Ma si dirà di più, anche in questo caso nel silenzio della circolare. In un sistema di welfare quale quello esistente in Italia teso a garantire ad ogni lavoratore una copertura previdenziale e assistenziale, l’esistenza di soggetti che potranno in futuro avere una copertura previdenziale in fieri, significa che esiste un baco nel sistema: ossia che esiste un rapporto di lavoro, che non è subordinato e non costituisce esercizio di arte o professione che, attualmente, fino alla nuova disciplina che sarà introdotta in modo “graduale”, non ha forme di tutela, non solo a livello previdenziale ma anche per prestazioni quali le garanzie per la maternità
In più la categoria di “sportivi” che operano sia in favore di società o associazioni sportive che in favore di soggetti non autorizzati a erogare compensi agevolati è sempre più numerosa (basti pensare alle lezioni private dei maestri di tennis, agli istruttori di nuoto che prestano attività nei resort stagionali, ai maestri di sci, ecc): in questo caso come operare?

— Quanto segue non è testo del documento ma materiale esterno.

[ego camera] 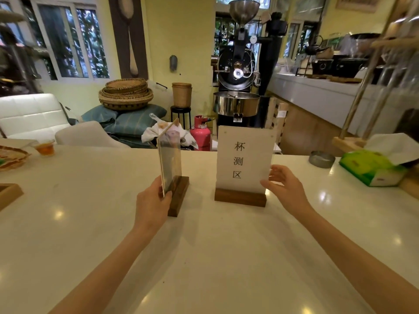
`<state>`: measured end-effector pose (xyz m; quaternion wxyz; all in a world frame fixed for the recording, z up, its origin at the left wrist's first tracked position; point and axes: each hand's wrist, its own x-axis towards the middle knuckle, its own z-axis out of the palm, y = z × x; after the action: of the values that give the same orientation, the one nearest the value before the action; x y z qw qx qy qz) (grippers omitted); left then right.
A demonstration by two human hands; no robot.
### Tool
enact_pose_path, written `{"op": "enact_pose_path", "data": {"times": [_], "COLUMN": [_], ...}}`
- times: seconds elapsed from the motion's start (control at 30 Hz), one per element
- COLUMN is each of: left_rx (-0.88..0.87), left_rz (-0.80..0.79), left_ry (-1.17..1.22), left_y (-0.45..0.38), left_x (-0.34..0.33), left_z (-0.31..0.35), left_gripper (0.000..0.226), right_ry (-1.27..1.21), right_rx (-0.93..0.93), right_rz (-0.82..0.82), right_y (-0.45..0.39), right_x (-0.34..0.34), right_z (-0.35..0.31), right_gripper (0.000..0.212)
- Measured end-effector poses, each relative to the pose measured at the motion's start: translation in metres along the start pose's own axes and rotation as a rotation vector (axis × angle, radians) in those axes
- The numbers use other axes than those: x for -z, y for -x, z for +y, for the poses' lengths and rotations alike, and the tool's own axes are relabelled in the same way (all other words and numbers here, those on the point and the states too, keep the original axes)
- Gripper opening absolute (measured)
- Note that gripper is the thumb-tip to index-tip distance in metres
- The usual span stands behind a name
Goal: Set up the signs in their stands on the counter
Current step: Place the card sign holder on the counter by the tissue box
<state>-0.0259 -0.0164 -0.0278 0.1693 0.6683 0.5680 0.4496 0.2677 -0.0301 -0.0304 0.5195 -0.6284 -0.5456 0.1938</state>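
At frame centre my left hand (152,201) pinches the clear sign (170,155) upright, edge-on over its wooden stand (179,192), whose length runs away from me, while my right hand (283,189) hangs released beside the seated printed sign (246,157).

The near half of the desk (204,257), from 4 to 8 o'clock, is bare and open to passage. At 12 o'clock two obstacles stand upright: the acrylic sign (171,155) in its wooden stand (179,196), and just beside it at 1 o'clock the paper sign (244,159) in its wooden base (240,197). A narrow open lane runs between them. At 2 o'clock a metal ashtray (322,158) and green tissue box (371,168) block the far right edge. At 10 o'clock a glass cup (45,148) and woven tray (13,157) occupy the far left.
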Motion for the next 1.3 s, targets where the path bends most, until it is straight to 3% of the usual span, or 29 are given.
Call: {"op": "enact_pose_path", "data": {"times": [0.1, 0.23, 0.6, 0.87, 1.3], "left_rx": [0.007, 0.003, -0.076, -0.133, -0.188], "left_rz": [0.005, -0.009, -0.067, -0.164, -0.353], "left_ry": [0.028, 0.066, 0.168, 0.324, 0.51], "left_y": [0.0, 0.003, 0.008, 0.02, 0.059], "left_x": [0.0, 0.0, -0.022, -0.069, -0.212], "left_z": [0.002, 0.011, 0.023, 0.054, 0.158], "left_gripper": [0.036, 0.034, 0.039, 0.04, 0.044], "right_ry": [-0.082, -0.084, 0.031, 0.092, 0.297], "right_rx": [-0.012, -0.014, 0.019, -0.013, -0.165], "right_rz": [-0.069, -0.005, 0.002, 0.216, 0.53], "right_y": [-0.004, -0.007, 0.003, 0.026, 0.049], "right_x": [-0.012, -0.02, -0.009, 0.032, 0.148], "right_z": [0.003, 0.001, -0.001, 0.009, 0.051], "right_gripper": [0.034, 0.022, 0.02, 0.013, 0.016]}}
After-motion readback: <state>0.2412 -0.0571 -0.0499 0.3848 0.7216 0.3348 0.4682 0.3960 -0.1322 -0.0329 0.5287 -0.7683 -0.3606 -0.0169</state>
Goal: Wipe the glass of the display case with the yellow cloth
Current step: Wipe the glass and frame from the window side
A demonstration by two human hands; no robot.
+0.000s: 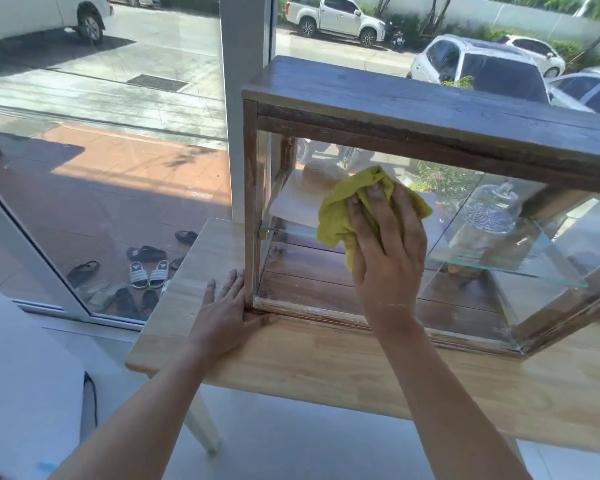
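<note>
A wooden display case (413,109) with glass sides stands on a light wooden table (326,362). My right hand (388,251) lies flat with straight fingers on the front glass (465,237), pressing a crumpled yellow cloth (340,209) against it at the left half of the pane. My left hand (227,313) rests open on the table at the case's lower left corner, fingers touching the wooden frame. Inside the case, a bread loaf on a white plate (291,202) and a glass dome (489,209) sit on a glass shelf.
The table's left edge ends just left of my left hand. Behind it is a large window with a white post (246,46); several sandals (146,271) lie on the pavement outside. A white seat (25,375) stands at lower left.
</note>
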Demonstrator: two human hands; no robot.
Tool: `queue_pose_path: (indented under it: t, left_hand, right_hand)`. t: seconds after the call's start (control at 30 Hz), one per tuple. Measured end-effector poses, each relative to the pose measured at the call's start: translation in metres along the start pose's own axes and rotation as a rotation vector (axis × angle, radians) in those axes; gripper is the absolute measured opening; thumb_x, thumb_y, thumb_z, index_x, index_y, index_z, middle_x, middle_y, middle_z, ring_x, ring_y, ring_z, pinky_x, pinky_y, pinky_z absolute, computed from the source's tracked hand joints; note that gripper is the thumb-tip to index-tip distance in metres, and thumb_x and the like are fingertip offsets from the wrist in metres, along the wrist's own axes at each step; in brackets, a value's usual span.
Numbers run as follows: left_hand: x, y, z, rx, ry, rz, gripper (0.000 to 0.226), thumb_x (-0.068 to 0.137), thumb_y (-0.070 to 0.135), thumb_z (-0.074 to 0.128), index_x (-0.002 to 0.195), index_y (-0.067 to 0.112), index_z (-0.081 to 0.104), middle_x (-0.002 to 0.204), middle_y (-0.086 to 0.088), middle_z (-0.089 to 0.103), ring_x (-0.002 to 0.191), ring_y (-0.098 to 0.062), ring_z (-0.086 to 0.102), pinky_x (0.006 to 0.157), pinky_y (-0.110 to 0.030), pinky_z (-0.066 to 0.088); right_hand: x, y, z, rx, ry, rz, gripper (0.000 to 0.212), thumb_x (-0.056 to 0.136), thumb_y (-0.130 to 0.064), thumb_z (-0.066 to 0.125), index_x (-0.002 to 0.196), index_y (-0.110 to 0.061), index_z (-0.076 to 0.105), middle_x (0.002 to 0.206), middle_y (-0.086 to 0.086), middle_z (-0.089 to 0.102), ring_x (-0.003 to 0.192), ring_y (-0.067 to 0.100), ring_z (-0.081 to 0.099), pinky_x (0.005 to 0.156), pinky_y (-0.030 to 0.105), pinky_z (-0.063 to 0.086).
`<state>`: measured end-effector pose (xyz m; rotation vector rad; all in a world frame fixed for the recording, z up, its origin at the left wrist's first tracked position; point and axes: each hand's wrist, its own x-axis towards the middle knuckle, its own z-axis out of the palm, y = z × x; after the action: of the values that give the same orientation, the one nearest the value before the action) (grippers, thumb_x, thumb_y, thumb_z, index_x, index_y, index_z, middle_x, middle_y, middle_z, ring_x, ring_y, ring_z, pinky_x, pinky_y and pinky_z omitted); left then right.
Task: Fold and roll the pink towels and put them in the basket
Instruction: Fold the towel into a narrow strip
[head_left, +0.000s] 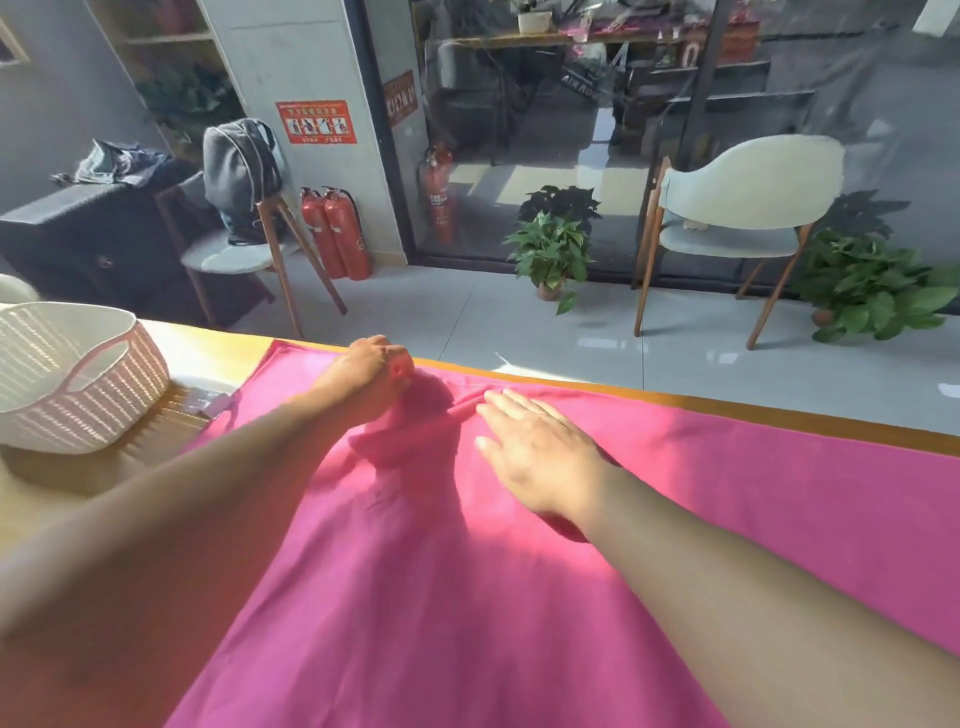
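Pink towel spread flat across the worktop, far edge lying along the worktop's far edge. Early in the fold: no fold line made, nothing rolled.

Left hand near the towel's far edge, fingers curled and pinching up a bunch of cloth, with a raised ridge running down from it. Right hand just beside, palm down on the towel, fingers straight and spread, pressing or smoothing a small crease ahead of the fingertips.

White woven basket at the left end of the worktop, apart from the towel; contents not visible from here.

Next, probably: flatten the bunched cloth, take hold of the far edge at two points and bring it toward the near side for an even first fold. Calls for matched corners and no trapped wrinkles before rolling.
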<state>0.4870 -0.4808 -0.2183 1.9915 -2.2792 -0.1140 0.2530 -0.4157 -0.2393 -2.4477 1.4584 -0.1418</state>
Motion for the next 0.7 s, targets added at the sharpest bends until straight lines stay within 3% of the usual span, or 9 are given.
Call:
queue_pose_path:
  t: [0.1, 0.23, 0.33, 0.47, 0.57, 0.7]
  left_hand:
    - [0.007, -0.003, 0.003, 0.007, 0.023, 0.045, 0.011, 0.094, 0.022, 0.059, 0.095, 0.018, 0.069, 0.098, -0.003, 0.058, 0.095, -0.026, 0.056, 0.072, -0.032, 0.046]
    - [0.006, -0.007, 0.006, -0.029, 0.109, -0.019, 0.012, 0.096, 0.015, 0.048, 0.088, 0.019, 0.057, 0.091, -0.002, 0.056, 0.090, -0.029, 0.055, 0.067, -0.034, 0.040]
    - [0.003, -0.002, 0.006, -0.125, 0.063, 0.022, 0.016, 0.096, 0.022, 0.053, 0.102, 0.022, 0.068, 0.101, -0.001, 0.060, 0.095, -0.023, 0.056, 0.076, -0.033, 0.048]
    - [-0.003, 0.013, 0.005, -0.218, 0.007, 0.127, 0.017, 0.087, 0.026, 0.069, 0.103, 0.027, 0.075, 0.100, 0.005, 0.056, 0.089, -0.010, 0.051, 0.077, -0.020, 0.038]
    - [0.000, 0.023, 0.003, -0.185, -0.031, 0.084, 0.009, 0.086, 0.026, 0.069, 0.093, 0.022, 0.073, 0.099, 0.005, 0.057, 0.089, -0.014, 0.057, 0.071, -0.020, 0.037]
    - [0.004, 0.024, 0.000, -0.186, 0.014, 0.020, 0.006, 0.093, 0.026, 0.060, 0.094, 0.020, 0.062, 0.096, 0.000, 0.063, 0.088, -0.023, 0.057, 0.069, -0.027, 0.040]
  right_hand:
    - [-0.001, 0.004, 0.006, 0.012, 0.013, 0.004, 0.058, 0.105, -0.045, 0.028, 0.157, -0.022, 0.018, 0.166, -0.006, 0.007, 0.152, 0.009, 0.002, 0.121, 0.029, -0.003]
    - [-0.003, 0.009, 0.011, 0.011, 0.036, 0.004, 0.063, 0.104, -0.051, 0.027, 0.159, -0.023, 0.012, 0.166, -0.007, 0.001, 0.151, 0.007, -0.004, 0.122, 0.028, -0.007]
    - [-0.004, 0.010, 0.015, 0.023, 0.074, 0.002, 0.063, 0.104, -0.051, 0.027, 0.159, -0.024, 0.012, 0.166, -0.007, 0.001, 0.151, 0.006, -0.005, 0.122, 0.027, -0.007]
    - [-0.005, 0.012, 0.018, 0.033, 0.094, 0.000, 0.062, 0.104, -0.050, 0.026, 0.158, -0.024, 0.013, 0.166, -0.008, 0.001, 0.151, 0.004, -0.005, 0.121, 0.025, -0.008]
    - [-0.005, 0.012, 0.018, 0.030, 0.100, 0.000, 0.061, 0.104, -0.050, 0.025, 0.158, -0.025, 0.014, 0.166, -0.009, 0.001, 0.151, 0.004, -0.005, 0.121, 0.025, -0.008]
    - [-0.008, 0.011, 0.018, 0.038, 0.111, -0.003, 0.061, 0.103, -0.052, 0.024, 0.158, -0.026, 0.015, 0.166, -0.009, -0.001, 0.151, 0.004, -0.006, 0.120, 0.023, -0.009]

Chi scrive non si nasconde la consapevolezza che, attualmente, il sistema sport non sarebbe in grado di sostenere, sotto il profilo economico, la regolarizzazione di tutto coloro i quali vi operano in maniera continuativa e principale. Ma, allora, cosa accadrà di quei “pochi” secondo il Ministero che hanno perso le cause e si sono visti comminare multe “importanti”. Le dovranno pagare?
Per favore evitiamo una soluzione all’italiana …“chi ha avuto ha avuto e chi ha dato ha dato”!!